HDFC Life's chief executive Vibha Padalkar told PTI that she stares at 10-12 percent hit on the company's top-line with the Budget proposal to tax life products having annual premium of over Rs 5 lakh. She also fears that the increased tax exemption bracket of Rs 7 lakh and the steep reduction in the maximum surcharge on the affluent to 39 percent from 42.74 percent earlier may nudge them to spend more and save less.
This can have many cascading impacts on the macro sector by way of a spike in the already high inflation, apart from the life insurance sector which has been facing sales issues since the COVID pandemic as people were not investing in long-term savings. And since the opening up of economic activities, many are on a "revenge spending mode" and not investing in financial products even now.
Given the overall increase in incomes, the government should have either ignored the new tax levy on insurance products or it should have imposed tax on products with premium of Rs 10 lakh or upwards. At this level, it will definitely hit the industry hard, she added.
Tarun Chugh, chief executive of Bajaj Allianz Life, said the tax proposal on higher value non-Ulip or traditional life policies "is bit of a dampener for the insurance industry and for increasing penetration of insurance and household financial savings."

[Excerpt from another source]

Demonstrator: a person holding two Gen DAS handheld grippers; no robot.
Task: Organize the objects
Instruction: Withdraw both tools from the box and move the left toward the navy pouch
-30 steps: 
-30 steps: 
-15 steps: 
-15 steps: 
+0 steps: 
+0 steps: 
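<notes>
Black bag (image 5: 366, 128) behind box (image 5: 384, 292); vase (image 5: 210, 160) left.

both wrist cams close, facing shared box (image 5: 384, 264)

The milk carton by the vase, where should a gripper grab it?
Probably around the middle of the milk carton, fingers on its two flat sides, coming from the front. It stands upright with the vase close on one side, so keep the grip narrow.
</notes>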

"We as a market still have quite low insurance penetration and there is a need to provide measures and incentives to boost that in the coming years. Also, household financial savings have been falling and insurance is a critical component of that. Household financial savings as percentage of GDP has fallen from 8.1 percent in FY20 to 6.5 percent in FY23, he said and warned that discontinuing incentives on insurance plans should put further pressure on household financial savings to some extent.